DAGKcDiacylglycerol kinase catalytic domain (presumed)
|SMART accession number:||SM00046|
|Description:||Diacylglycerol (DAG) is a second messenger that acts as a protein kinase C activator. DAG can be produced from the hydrolysis of phosphatidylinositol 4,5-bisphosphate (PIP2) by a phosphoinositide-specific phospholipase C and by the degradation of phosphatidylcholine (PC) by a phospholipase C or the concerted actions of phospholipase D and phosphatidate phosphohydrolase. This domain is presumed to be the catalytic domain. Bacterial homologues areknown.|
|Interpro abstract (IPR001206):|
The DAG-kinase catalytic domain or DAGKc domain is present in mammalian lipid kinases, such as diacylglycerol (DAG), ceramide and sphingosine kinases, as well as in related bacterial proteins [(PUBMED:8626538), (PUBMED:17351295)]. Eukaryotic DAG-kinase (EC 184.108.40.206) catalyses the phosphorylation of DAG to phosphatidic acid, thus modulating the balance between the two signaling lipids. At least ten different isoforms have been identified in mammals, which form 5 groups characterised by different functional domains, such as the calcium-binding EF hand PH SAM DAG/PE-binding C1 domain and ankyrin repeats [(PUBMED:17512245)].

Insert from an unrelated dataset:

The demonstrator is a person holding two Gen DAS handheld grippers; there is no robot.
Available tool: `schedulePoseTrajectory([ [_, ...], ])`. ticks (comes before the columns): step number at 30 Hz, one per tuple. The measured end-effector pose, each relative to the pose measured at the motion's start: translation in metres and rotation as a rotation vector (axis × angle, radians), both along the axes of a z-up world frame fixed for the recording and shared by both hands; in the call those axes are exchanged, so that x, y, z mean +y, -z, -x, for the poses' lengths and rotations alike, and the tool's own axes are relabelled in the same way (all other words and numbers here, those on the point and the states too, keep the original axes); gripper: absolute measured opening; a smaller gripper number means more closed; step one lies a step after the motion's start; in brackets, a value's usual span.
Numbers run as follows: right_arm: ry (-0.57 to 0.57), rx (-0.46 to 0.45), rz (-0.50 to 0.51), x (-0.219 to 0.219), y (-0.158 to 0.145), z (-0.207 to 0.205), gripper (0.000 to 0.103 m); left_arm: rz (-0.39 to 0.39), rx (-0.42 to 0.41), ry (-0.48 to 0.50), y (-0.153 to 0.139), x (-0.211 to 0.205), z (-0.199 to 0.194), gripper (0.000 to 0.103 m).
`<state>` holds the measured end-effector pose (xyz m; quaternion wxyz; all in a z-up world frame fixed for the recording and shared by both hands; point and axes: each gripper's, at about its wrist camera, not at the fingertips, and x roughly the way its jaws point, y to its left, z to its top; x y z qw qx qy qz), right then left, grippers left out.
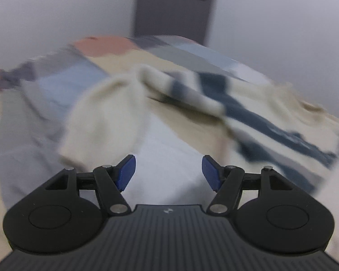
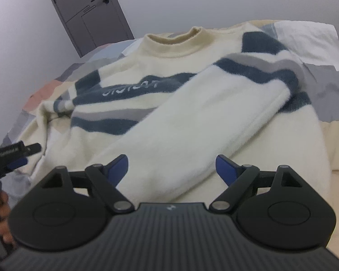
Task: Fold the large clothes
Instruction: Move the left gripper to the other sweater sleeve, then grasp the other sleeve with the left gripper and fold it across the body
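A cream sweater (image 2: 147, 103) with navy and grey stripes lies face up on the bed, collar toward the far side. One sleeve (image 2: 192, 124) is folded diagonally across its chest, and the cuff end rests between the blue pads of my right gripper (image 2: 171, 169), which stands open without pressing on it. In the blurred left wrist view the sweater (image 1: 248, 106) lies ahead and to the right, its other sleeve (image 1: 106, 117) bunched to the left. My left gripper (image 1: 168, 172) is open with nothing between its pads. It also shows at the left edge of the right wrist view as the left gripper (image 2: 27, 155).
A patchwork bedspread (image 2: 327, 83) in grey, blue, pink and beige covers the bed (image 1: 63, 83). A white pillow (image 2: 309, 38) lies at the far right. A dark door (image 2: 88, 11) stands in the pale wall behind. A hand (image 2: 2, 214) holds the left gripper.
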<state>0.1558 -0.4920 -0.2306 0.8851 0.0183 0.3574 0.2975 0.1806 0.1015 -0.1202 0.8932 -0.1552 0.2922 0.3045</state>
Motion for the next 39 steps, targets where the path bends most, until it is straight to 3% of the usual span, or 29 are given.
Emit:
schedulePoseTrajectory([
  [7,0.034,0.008,0.015,-0.005,0.004,-0.001,0.086,-0.08,0.056,-0.214,-0.01,0.067,-0.005,0.07],
  [11,0.055,0.013,0.03,-0.006,0.008,-0.003,0.086,-0.034,0.085,-0.272,-0.011,0.11,-0.006,0.07],
  [13,0.065,0.039,0.015,-0.008,0.011,-0.006,0.086,0.082,0.089,-0.281,-0.007,0.134,0.001,0.07],
  [19,0.101,0.15,-0.089,-0.018,0.021,-0.017,0.086,0.457,-0.015,-0.308,0.013,0.195,0.024,0.067],
  [20,0.103,0.155,-0.095,-0.019,0.022,-0.018,0.086,0.525,-0.055,-0.308,0.015,0.202,0.029,0.065],
  [22,0.109,0.16,-0.098,-0.019,0.023,-0.019,0.086,0.568,-0.096,-0.306,0.015,0.206,0.037,0.053],
  [23,0.111,0.162,-0.098,-0.019,0.023,-0.019,0.086,0.564,-0.09,-0.292,0.014,0.206,0.037,0.05],
  [25,0.107,0.155,-0.091,-0.017,0.021,-0.02,0.086,0.544,-0.101,-0.26,0.007,0.199,0.04,0.026],
  [28,0.1,0.144,-0.068,-0.011,0.021,-0.021,0.086,0.513,-0.129,-0.182,-0.007,0.183,0.04,0.01],
  [32,0.089,0.146,-0.064,-0.011,0.02,-0.02,0.086,0.407,-0.104,-0.098,-0.027,0.158,0.035,0.007],
  [39,0.096,0.15,-0.092,-0.017,0.015,-0.019,0.086,0.193,-0.107,-0.049,-0.08,0.129,0.025,0.007],
])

In bacteria, an integral membrane DAG kinase forms a homotrimeric protein that lacks the DAGKc domain. In contrast, the bacterial yegS protein is a soluble cytosolic protein that contains the DAGKc domain in the N-terminal part. YegS is a lipid kinase with two structural domains, wherein the active site is located in the interdomain cleft, C-terminal to the DAGKc domain which forms an alpha/beta fold [(PUBMED:17351295)]. The tertiary structure resembles that of NAD kinases and contains a metal-binding site in the C-terminal region [(PUBMED:17351295), (PUBMED:19112175)].
This domain is usually associated with an accessory domain (see IPR000756).